Former Alberta premier Ralph Klein was in Surrey this week addressing the Surrey Board of Trade members at a luncheon. Klein grew up in the Whalley area of Surrey before he moved to Alberta where he soon acquired the nickname ‘King Ralph.’ And he did come across as someone who doesn’t give a damn about popularity votes and is only focused on getting the job done. His manner may be gruff and tough, but it worked, as under his leadership Alberta retired a $23 billion debt.
Klein said: “I got the government out of the business of being in business. The government was in everything; liquor stores and more. We did the un-Canadian thing - everything that we could privatize, we did. The liquor stores still made sales, and today there are over 4500 public liquor stores in Alberta. The doom and gloom people who predicted there would be drunks everywhere, were proven wrong. That didn’t happen either.”
He went on to recount how ablebodied people on welfare who didn’t want to work were given a one-way ticket to another jurisdiction. (Gary Hollick, publisher of the Now newspaper, later commented to Klein that all those people came here, creating problems that the city of Surrey is working hard to eliminate.) Those willing to work, Klein said, were trained and put to work. He rolled 5% off government salaries and reduced the number of school review boards from 17 to 9. He cut down government spending by streamlining expenses, which made the government run much more efficiently. His method obviously worked.
He threw out little nuggets to the attentive audience, giving his opinions on everything from oil sand fields to mad cow disease to how to be a successful politician. On politics, his advice to future politicians was to stay away from controversial stuff that was not in their control. He commented on his style of leadership: “Find out where the train is heading and then get in front of it.”

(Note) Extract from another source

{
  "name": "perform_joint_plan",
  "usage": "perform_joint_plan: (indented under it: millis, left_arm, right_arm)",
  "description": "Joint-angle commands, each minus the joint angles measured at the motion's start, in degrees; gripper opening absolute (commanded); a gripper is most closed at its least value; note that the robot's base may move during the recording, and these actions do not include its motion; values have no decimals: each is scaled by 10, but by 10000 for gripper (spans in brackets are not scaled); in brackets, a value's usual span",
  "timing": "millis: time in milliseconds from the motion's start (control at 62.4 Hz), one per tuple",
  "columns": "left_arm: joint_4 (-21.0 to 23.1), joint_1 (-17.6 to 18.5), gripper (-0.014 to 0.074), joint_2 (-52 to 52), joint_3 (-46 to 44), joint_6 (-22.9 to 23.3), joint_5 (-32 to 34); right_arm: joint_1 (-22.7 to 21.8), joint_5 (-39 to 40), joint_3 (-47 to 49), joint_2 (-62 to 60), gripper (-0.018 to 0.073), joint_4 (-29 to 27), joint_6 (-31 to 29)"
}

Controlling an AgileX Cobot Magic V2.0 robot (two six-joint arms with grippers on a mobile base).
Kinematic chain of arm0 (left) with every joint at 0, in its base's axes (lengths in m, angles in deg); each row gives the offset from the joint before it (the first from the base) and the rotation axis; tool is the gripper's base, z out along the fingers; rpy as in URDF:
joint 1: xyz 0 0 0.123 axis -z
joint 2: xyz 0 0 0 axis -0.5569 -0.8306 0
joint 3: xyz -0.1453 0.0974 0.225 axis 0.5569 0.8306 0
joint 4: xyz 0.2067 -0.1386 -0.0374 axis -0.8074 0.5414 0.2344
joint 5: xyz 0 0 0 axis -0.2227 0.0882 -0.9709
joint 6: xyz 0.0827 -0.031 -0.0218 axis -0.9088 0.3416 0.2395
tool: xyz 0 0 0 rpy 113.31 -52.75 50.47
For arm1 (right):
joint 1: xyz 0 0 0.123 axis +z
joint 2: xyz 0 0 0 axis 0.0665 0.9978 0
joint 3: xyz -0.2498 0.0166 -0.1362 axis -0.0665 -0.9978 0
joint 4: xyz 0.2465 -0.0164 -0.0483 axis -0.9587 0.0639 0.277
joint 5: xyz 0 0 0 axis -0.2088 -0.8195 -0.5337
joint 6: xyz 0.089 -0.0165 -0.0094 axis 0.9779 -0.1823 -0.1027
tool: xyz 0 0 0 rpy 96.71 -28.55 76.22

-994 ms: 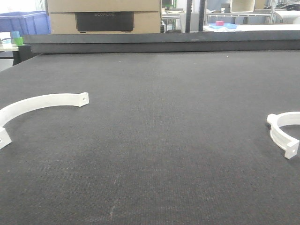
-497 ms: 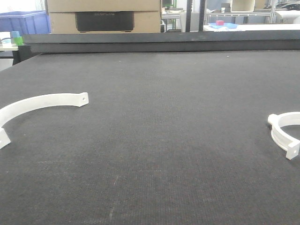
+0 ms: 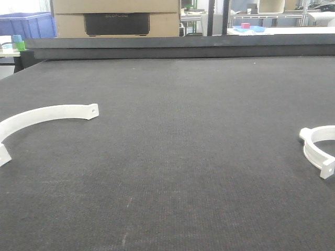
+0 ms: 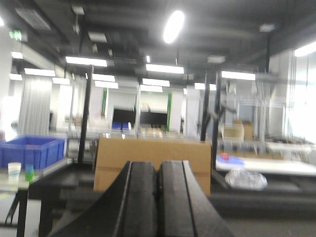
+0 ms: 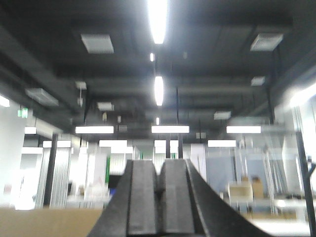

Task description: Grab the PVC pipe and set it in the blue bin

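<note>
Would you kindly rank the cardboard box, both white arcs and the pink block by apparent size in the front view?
1. cardboard box
2. left white arc
3. right white arc, partly cut off by the frame, so unsure
4. pink block

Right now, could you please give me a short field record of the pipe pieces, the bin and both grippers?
surface: black mat table
left PVC half-ring: white, lying flat near the left edge
right PVC half-ring: white, near the right edge, partly out of frame
blue bin: beyond the table's far left corner
left gripper: shut, holding nothing
right gripper: shut, holding nothing
</note>
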Motion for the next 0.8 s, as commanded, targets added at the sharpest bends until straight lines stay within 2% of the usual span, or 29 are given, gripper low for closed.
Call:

On oil sand fields, he let the American political naysayers towards Alberta oil have it, by giving them hard-hitting facts on the oil produced by Alberta. Listening to him one can imagine why he may not have been much liked down south, giving back as hard as he may have received from the Americans.
He went on to praise the environmental work being done by oil companies, citing every company has an environmental department where they work hard to find ways to reduce environmental damage. The people working there, he said, are some of the brightest people, holders of PhD’s and so on.
He joked that if all the journalists were gone, there would be less C02 released into the atmosphere. He qualified this by informing us all that he started out as a journalist himself, and that journalists like adversity, and the longer their story gets attention, the better. “Over 500 hundred planes take off a day, and you only hear about the one that crashed,” he pointed out.
Currently, Klein is a senior business advisor at Borden Ladner Gervais LLP (BLG), based in their Calgary office. Klein focuses his work in the areas of oil and gas, electric energy, securities and capital markets, health law and aboriginal law, among others.